Message-ID: <Awaxp=xz00011VUZos@mit.edu>
Date: Sat, 23 Mar 2002 01:41:31 +0000 ()
From: Bill Cattey <wdc@MIT.EDU>
To: owls@MIT.EDU, release-team@MIT.EDU
CC: kcr@MIT.EDU, tb@MIT.EDU, linux-dev@MIT.EDU

Today, Danilo and I discovered that the Athena Etherboot install floppy,
even if you just run it as far as the first IP address prompt and stop, 
renders a GX150 incapable of doing a PXE boot.

What this means is that WE, not Dell, have been setting a toxic set of
values in the EEPROMs.

	I read the code and discovered it carefully sets
	0x0160 in location 0x000d in the EEPROM 
	to cover the case of one buggy chipset.

	This value all by itself is enough to cause problems.

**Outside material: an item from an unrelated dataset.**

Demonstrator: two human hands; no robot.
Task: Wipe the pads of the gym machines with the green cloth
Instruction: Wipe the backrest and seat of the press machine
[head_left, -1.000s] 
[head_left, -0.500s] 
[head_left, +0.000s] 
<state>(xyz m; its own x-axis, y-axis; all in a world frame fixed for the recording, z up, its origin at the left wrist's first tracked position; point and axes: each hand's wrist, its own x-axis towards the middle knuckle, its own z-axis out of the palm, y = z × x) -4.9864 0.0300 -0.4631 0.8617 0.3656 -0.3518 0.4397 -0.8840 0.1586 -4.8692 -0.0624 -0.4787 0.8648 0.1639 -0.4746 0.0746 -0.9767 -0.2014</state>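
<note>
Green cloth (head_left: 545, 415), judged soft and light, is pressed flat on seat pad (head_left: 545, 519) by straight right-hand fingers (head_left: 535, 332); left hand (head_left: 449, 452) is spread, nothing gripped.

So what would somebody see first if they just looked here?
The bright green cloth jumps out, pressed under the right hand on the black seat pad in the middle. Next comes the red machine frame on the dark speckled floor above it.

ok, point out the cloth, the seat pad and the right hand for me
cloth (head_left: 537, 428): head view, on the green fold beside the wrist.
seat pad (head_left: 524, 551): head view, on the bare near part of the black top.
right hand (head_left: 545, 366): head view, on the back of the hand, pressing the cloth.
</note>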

We need to study this some more to be fully sure of what we're up
against, and to understand just what is being set, and whether this
represents an easy or difficult case.  I am pursuing further discussions
with the Ethernet intelligencia.

Current Implications:

    If you use the floppy to install a dual boot Windows Athena system,
    it will trash the PXE boot ability.

    The EEPROM fix we sent out to the clusters will quit working as soon
    as a system is reinstalled.

Possible Remedies:

    Fix the Etherboot driver, and give everyone new floppies.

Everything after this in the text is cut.